When Antoine Watteau painted Pierrot, everybody knew the type. Pierrot was a clown, one of the most popular characters in the French commedia dell’arte. Watteau’s 1718-19 portrait preserved Pierrot’s sensitive persona for centuries after the commedia dell’arte disbanded, providing inspiration to artists ranging from Honoré Daumier to Jean-Léon Gérôme.

Today Watteau’s painting remains an attraction for connoisseurs visiting the Louvre, but neither Pierrot nor Watteau can compete with Dave Chappelle or Banksy in terms of celebrity. The same can be said of masterpieces such as Jan Vermeer’s Girl with the Pearl Earring and John Singer Sargent’s Portrait of Madame X. Neither woman has the face recognition of Cate Blanchett or Susan Sarandon.

Having admired these historic paintings for decades, Sheldon Greenberg wonders whether they might gain new admirers if they were to be reconceived as contemporary art. Greenberg’s speculation was prompted by a book given to him by his wife. The Louvre: All the Paintings included Pierrot and many more personal favorites. “I decided, okay, I’m going to pick the works that I really love, and I'm going to take the part of those paintings that I find really fascinating,” he recalls. Focusing on the drooping figure of Pierrot and the dynamic confidence of Sargent’s Madame X, Greenberg critically broke down what he saw and systematically reconstituted it in his own contemporary style.

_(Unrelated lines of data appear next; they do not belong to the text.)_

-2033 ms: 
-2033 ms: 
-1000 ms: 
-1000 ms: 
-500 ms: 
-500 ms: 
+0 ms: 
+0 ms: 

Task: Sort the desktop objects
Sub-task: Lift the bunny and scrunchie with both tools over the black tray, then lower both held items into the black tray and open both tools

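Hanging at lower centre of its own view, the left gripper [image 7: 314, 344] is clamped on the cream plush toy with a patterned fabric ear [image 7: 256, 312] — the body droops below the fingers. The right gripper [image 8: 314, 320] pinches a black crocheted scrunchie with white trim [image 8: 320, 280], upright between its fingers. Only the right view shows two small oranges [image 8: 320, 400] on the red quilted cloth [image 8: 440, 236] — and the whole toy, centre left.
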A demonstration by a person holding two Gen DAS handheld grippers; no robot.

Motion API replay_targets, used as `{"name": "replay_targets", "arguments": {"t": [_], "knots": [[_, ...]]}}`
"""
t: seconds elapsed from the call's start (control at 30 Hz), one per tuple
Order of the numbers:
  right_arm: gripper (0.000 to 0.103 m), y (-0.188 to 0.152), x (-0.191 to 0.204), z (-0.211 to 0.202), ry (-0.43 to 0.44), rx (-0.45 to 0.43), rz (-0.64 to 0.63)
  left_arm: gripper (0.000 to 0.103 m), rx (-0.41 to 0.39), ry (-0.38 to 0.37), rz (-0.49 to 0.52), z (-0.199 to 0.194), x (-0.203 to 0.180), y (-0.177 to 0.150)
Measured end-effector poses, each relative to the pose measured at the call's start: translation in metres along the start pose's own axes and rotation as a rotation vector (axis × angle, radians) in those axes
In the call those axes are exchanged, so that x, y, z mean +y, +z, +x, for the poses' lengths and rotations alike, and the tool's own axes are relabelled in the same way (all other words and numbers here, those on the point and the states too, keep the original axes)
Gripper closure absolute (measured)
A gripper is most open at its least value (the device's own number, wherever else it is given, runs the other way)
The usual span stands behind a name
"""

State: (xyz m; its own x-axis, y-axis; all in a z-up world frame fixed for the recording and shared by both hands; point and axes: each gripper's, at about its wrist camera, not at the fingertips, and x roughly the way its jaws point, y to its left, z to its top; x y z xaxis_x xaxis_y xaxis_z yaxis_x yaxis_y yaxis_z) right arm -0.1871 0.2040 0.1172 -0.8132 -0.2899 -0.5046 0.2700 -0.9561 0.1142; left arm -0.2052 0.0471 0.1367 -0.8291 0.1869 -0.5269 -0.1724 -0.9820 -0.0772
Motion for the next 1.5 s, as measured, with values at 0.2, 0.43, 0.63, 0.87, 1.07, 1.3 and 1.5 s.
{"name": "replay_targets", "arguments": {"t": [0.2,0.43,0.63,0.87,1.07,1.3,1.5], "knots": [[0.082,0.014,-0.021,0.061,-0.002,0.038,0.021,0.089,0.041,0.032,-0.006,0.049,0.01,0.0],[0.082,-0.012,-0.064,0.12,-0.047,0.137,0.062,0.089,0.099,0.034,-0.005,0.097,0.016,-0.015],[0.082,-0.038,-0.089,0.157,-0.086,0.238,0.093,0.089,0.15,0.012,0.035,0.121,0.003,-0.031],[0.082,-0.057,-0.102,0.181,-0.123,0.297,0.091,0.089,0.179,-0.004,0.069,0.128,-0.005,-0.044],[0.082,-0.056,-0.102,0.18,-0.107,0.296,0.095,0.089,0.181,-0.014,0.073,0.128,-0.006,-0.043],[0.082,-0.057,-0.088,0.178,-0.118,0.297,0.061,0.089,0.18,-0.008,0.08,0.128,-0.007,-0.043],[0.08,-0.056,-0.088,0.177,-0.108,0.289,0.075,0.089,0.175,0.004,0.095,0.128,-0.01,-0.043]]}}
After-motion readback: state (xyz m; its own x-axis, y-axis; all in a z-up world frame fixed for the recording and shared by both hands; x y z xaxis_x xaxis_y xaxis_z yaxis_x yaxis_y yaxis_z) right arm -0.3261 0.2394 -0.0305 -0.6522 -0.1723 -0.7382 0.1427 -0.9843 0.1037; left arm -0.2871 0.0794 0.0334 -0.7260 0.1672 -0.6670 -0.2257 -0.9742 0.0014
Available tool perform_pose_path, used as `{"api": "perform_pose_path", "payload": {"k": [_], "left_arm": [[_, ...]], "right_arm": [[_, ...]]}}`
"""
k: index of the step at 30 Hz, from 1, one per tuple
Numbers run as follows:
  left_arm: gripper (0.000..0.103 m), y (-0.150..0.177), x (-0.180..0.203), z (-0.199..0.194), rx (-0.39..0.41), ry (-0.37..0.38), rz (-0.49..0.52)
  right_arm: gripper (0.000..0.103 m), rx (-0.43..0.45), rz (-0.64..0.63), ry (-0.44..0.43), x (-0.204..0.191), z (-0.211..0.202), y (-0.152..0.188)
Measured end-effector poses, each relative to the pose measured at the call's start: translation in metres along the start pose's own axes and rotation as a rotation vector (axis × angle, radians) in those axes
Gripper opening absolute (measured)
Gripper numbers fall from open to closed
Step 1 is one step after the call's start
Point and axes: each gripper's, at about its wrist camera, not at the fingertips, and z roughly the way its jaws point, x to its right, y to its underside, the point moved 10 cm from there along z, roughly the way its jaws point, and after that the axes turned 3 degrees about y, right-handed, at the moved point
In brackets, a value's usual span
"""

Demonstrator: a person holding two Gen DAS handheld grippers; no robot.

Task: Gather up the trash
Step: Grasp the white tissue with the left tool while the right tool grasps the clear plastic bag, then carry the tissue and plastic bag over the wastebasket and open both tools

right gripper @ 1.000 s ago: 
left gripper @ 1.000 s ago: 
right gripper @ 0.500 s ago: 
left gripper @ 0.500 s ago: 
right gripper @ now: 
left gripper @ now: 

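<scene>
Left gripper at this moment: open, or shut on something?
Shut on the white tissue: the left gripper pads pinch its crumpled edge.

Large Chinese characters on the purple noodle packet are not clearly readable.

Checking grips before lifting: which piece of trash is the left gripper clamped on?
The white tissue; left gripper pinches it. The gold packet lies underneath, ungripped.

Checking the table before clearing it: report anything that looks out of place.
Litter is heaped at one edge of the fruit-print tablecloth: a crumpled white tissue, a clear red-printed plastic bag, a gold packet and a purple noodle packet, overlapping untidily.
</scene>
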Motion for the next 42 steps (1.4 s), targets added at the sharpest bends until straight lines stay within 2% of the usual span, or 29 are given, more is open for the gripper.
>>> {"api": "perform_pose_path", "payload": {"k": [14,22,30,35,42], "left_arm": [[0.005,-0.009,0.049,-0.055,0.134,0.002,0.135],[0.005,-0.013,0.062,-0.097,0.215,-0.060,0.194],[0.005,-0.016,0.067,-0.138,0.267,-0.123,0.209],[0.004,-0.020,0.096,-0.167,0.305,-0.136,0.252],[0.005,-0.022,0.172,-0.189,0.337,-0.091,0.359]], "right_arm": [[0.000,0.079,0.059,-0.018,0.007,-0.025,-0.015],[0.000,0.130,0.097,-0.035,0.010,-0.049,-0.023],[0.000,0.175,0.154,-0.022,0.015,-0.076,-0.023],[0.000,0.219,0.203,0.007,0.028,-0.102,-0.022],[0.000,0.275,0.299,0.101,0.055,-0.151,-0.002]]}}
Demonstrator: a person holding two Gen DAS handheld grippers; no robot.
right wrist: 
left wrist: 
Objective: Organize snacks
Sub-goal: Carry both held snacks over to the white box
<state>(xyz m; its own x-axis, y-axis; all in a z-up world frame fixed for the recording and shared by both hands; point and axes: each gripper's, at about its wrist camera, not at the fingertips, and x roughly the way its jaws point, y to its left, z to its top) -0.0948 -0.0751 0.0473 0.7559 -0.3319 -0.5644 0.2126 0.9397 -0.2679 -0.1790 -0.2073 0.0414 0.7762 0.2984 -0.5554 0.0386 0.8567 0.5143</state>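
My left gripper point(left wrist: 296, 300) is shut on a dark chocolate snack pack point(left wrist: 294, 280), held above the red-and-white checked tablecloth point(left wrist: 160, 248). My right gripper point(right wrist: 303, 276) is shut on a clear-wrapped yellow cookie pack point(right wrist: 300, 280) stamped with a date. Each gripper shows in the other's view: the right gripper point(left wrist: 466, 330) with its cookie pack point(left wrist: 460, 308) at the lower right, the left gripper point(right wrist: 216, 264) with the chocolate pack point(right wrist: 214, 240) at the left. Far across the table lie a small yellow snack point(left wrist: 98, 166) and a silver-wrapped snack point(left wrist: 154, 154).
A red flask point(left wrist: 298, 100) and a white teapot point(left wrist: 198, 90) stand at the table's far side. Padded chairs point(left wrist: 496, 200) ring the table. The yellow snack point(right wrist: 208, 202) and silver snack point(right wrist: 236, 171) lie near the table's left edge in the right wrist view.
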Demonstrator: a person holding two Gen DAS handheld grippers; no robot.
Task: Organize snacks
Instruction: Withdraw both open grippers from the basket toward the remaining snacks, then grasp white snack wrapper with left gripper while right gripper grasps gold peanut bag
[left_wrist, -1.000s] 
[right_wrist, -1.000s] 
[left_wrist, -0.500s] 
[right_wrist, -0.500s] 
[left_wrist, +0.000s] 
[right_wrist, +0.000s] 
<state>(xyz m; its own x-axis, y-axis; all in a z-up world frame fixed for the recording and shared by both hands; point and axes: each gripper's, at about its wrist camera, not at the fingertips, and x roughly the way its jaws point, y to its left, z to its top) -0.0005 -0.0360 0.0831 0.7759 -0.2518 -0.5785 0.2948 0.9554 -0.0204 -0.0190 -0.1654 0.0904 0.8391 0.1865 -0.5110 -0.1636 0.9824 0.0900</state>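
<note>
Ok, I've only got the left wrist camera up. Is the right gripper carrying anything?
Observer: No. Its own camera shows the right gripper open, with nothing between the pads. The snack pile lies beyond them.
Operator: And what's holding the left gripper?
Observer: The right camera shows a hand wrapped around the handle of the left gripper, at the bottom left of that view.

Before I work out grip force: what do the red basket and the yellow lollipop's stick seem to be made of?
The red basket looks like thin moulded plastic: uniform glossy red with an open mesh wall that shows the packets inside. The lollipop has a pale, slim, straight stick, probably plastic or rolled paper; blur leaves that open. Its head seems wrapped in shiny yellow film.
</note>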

Greenberg is a painter with a masterful command of his medium, a stylistic virtuoso who has spent the past several decades exploring novel techniques and approaches to composition. Modernism is pleased to present Interlaced Viewings, featuring twenty of his radically postmodern reinventions of important paintings created over the past five hundred years.

Although some of the originals are currently in the Louvre’s formidable collection, Greenberg has also chosen masterpieces from museums including the Mauritshuis in the Hague (custodians of Vermeer’s Girl with the Pearl Earring) and the Metropolitan in New York (the location of Sargent’s Portrait of Madame X, a painting he first admired while studying at the Art Students League in the 1990s).

As eclectic as these works may be, Greenberg has unified them through his use of visual devices carried over from his previous bodies of work. Principal among these are his use of silkscreens, graffiti, and mute charts, as well as stripes and polka dots.

Integrated into his beautifully expressionistic impasto brushwork (and often partially covered by it), the silkscreens are especially important on both a visual and conceptual level. Often taking Greenberg’s photographs of palm trees as their subject, they provocatively disrupt the traditional spatial organization of paintings from past centuries. “The trees blow out the whole idea of atmospheric perspective,” he says. “It’s not my intention to have a realistic scene.”

The introduction of silkscreens also upsets viewers’ sense of time, at least from an art-historical point of view. Evocative of Robert Rauschenberg’s 1960s Combines, and enlisting a photographic process that didn’t exist in the era of Botticelli or Sargent, they add a postmodern layer to the paintings.

Self-referential and often ironic, postmodernism has provided artists in many media with a means to resituate the past in the present, combining creative renewal with playful commentary. The postmodern turn is taken further by Greenberg through his choice of titles, which come from popular songs – his interpretation of Pierrot becomes Clowns to the Left of Me, Jokers to the Right in tribute to Bob Dylan – and silkscreened cartoon characters and playfully cartoonish graffiti. “Some of those cartoon images are more easily readable than the main composition,” Greenberg remarks with teasing irony. For instance, his version of Hals has the lute player performing for Minnie Mouse and Watteau’s Pierrot shares the stage with a silkscreened Betty Boop. (As a matter of bringing Pierrot up-to-date, Greenberg takes a greater leap than did Daumier or Gérôme.)

But it’s the mute chart, which Greenberg renders in mesmerizing patterns of stripes or polka dots, and sometimes integrates into compositions as patterns on subjects’ garments, that carries his work back to its conceptual origin. “The mute chart came from teaching,” he explains. “This is how students learn to create a mute by mixing complementary colors.” Through the mute chart, Greenberg suggests that his works might teach us how to see again: to recognize the genius of his artistic antecedents, and perhaps to appreciate the present through their eyes.